## WHAT TO WORK ON
The following data has a line with "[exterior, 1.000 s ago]" and a line with "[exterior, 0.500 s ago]". Write out exactly those lines and all the lines between them.

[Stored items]
== == ==
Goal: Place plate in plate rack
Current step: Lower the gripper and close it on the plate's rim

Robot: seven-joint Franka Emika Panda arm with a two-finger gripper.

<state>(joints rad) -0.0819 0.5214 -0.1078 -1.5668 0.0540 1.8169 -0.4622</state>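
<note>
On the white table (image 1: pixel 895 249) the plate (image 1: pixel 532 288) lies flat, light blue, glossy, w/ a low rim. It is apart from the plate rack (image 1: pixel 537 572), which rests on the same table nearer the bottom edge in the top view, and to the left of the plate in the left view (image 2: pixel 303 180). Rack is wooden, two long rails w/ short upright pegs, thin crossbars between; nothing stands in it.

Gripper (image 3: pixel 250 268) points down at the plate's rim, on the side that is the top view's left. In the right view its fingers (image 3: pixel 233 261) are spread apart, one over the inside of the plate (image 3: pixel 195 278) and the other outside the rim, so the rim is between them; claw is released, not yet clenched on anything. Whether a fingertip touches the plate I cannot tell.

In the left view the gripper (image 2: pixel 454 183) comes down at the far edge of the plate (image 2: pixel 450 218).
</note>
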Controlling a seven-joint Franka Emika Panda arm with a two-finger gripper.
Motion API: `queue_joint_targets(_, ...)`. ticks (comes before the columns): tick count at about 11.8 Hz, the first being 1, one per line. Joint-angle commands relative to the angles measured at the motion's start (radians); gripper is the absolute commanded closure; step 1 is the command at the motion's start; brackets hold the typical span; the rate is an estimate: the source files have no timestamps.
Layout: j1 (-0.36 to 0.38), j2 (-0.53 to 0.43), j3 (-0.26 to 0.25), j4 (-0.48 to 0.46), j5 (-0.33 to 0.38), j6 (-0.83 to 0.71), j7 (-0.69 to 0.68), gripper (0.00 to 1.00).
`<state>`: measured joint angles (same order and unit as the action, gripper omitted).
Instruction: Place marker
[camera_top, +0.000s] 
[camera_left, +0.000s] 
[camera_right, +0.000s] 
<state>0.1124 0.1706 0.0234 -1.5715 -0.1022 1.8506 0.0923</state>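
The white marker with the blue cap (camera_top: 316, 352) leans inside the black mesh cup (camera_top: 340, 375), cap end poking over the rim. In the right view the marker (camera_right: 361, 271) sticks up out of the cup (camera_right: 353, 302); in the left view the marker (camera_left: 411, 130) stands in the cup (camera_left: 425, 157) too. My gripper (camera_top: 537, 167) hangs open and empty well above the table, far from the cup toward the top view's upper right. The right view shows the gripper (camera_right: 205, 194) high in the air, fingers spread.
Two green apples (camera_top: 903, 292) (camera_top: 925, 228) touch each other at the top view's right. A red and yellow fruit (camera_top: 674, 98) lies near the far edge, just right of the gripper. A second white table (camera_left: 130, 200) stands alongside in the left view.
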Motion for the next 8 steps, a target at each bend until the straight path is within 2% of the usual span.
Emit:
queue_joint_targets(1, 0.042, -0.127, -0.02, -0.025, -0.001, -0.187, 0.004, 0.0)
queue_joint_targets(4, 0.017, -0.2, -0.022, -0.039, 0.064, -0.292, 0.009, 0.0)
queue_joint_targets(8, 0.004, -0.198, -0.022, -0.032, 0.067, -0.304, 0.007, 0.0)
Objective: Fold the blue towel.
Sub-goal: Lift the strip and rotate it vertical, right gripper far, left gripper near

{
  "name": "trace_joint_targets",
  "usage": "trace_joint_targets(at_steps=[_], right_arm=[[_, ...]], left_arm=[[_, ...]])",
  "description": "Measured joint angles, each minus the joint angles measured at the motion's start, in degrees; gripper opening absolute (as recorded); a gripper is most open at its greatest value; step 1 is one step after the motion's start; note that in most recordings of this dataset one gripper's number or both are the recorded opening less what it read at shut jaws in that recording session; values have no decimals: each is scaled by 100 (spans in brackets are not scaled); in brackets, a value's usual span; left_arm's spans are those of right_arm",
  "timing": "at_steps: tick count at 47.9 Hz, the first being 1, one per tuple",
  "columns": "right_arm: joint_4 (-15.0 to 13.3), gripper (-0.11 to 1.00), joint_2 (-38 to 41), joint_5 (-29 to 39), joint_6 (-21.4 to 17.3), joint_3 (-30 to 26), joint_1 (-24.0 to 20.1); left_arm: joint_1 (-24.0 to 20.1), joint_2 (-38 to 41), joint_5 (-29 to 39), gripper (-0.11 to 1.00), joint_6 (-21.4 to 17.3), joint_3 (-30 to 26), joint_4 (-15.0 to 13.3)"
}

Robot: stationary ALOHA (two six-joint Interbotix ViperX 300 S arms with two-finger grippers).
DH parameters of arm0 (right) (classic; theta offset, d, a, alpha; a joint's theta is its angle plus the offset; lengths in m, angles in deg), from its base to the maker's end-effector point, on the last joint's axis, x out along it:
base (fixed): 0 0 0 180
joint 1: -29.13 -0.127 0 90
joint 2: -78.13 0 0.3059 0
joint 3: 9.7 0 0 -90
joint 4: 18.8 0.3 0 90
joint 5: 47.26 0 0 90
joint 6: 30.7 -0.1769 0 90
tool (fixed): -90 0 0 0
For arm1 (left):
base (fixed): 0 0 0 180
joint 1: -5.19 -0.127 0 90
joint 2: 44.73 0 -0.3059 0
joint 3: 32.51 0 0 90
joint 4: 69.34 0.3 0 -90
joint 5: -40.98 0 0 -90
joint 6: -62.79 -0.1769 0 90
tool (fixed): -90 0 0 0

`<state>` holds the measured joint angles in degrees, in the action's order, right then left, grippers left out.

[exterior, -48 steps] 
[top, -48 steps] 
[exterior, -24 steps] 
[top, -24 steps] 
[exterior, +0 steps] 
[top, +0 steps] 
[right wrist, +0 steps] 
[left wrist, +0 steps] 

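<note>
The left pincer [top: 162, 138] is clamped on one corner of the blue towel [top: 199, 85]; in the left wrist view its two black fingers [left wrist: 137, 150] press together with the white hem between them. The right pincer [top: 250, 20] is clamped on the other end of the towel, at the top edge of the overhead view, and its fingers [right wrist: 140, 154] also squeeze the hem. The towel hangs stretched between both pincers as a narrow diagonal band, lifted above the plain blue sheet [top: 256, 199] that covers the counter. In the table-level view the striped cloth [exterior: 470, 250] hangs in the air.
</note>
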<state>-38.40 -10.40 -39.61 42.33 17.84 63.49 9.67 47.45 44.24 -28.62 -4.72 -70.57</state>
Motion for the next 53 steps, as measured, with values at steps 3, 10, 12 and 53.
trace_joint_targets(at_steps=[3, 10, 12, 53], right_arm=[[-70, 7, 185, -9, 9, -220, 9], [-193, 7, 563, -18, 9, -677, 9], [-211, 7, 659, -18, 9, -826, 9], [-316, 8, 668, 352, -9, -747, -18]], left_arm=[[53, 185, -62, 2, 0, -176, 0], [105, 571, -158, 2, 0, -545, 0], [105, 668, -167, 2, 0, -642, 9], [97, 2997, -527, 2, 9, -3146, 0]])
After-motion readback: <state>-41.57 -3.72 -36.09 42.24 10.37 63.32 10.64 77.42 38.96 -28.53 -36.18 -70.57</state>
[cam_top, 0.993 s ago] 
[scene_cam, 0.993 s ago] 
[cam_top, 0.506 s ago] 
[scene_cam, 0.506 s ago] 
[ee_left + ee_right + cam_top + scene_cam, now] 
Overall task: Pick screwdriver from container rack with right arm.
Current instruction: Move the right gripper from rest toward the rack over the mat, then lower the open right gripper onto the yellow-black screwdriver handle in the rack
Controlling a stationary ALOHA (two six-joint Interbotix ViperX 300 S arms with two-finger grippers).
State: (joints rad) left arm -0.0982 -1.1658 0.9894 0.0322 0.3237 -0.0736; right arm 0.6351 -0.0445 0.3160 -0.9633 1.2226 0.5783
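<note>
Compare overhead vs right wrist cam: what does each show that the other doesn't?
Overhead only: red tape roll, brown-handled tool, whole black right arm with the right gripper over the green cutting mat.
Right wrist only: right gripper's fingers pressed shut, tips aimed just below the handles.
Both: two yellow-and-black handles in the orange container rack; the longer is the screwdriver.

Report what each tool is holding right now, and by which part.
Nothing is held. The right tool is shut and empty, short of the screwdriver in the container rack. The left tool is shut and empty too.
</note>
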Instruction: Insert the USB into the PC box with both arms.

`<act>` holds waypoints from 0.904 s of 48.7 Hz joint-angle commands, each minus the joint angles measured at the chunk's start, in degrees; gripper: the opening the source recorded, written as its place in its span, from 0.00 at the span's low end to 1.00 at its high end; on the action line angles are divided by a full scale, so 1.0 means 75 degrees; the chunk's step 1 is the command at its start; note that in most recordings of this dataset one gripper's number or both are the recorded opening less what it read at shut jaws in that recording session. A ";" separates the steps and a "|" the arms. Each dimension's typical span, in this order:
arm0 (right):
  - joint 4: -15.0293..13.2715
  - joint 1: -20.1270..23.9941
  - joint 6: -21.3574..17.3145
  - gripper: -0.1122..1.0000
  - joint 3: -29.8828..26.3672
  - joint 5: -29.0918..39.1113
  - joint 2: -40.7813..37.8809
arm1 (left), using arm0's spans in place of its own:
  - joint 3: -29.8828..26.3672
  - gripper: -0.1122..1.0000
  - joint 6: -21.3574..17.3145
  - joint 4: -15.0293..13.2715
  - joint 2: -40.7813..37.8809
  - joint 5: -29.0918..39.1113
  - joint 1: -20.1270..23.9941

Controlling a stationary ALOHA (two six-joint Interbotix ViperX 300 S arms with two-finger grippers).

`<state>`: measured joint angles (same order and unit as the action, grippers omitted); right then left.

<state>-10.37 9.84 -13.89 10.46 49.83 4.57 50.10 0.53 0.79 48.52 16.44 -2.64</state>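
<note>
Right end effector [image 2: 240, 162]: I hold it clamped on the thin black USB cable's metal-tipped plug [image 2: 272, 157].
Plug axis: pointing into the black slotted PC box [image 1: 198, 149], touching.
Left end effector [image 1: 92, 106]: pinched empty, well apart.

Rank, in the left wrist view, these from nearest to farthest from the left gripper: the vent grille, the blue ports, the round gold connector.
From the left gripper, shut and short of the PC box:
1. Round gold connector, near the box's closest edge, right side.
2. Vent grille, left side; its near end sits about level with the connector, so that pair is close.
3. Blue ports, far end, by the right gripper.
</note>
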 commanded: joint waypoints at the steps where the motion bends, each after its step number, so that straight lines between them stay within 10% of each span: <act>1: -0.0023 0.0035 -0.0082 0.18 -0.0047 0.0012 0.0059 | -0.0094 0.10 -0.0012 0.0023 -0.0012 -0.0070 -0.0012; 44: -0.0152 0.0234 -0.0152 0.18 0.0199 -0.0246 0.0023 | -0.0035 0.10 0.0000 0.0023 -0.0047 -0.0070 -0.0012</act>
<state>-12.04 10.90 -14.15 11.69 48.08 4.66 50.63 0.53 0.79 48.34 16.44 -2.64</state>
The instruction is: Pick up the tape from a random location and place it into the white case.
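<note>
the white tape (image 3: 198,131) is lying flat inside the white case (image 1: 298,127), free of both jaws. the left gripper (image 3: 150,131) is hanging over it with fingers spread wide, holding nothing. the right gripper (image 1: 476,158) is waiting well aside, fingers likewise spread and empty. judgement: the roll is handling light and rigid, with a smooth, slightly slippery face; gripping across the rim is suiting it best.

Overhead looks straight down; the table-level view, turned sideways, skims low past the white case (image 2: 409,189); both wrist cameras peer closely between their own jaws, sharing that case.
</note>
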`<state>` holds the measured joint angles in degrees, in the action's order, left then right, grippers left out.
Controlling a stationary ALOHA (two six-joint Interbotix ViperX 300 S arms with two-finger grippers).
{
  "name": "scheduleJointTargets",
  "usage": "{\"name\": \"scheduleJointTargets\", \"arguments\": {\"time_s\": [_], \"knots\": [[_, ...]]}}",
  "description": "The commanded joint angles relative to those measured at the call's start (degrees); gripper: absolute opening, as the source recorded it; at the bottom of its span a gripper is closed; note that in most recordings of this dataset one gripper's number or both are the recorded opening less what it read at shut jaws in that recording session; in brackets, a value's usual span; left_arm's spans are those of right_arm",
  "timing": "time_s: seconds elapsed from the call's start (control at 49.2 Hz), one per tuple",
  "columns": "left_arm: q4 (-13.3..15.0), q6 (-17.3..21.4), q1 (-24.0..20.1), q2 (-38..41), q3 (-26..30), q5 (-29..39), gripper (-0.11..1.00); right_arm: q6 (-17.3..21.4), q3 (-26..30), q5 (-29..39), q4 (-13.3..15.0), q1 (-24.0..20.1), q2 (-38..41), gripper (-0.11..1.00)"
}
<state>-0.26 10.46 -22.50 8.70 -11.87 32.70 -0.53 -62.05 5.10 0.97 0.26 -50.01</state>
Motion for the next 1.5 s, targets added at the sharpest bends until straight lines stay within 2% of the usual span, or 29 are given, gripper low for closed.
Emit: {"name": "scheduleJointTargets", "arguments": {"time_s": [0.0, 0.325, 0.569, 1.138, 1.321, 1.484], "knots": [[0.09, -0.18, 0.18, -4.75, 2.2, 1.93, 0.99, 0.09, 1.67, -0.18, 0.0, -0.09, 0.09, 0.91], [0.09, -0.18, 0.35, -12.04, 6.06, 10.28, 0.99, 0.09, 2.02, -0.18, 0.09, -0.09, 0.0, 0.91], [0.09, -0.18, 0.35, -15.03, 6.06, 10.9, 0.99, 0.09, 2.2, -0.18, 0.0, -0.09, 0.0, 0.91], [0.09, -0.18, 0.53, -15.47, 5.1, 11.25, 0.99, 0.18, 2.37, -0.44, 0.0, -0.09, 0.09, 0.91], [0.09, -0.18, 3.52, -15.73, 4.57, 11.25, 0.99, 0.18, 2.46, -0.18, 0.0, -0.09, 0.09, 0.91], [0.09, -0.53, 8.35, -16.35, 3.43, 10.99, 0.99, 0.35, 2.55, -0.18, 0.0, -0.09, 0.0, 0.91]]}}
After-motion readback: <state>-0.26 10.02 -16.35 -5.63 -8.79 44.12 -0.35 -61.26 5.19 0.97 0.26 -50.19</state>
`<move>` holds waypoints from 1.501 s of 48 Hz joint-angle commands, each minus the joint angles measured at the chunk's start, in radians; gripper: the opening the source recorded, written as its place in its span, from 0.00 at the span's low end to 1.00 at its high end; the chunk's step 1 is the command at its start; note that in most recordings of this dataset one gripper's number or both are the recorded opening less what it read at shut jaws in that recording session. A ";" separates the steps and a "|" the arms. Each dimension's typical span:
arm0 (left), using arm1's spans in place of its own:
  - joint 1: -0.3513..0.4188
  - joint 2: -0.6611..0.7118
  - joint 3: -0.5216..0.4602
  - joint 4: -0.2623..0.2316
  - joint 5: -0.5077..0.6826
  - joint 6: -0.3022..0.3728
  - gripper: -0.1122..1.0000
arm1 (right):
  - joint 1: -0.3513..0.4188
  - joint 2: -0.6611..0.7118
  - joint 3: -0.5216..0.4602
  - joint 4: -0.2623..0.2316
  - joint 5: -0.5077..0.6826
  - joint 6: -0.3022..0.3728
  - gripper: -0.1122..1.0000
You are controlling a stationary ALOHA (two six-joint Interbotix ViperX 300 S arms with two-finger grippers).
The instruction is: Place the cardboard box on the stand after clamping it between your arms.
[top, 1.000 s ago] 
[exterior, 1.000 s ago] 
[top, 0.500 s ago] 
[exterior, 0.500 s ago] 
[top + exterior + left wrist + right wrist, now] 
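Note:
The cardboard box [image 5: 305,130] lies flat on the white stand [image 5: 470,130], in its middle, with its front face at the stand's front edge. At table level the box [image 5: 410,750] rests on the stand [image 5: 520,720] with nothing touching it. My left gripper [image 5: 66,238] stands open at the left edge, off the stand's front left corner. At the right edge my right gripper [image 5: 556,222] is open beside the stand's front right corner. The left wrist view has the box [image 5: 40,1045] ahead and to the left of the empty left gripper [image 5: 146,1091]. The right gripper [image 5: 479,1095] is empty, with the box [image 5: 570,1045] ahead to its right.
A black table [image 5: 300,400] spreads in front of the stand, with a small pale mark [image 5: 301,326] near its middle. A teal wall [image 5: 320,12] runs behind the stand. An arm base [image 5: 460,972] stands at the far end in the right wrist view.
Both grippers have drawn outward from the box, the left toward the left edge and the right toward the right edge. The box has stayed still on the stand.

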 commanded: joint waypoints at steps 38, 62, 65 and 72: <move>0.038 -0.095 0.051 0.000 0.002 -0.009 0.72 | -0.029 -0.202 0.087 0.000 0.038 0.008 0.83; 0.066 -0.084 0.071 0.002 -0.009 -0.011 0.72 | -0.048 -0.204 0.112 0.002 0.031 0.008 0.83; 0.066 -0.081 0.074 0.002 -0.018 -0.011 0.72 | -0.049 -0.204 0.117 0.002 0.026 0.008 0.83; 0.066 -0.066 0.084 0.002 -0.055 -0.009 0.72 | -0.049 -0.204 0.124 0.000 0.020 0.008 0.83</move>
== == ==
## RESULT OF THIS EXERCISE
[exterior, 1.000 s ago] 
[top, 0.500 s ago] 
[exterior, 0.500 s ago] 

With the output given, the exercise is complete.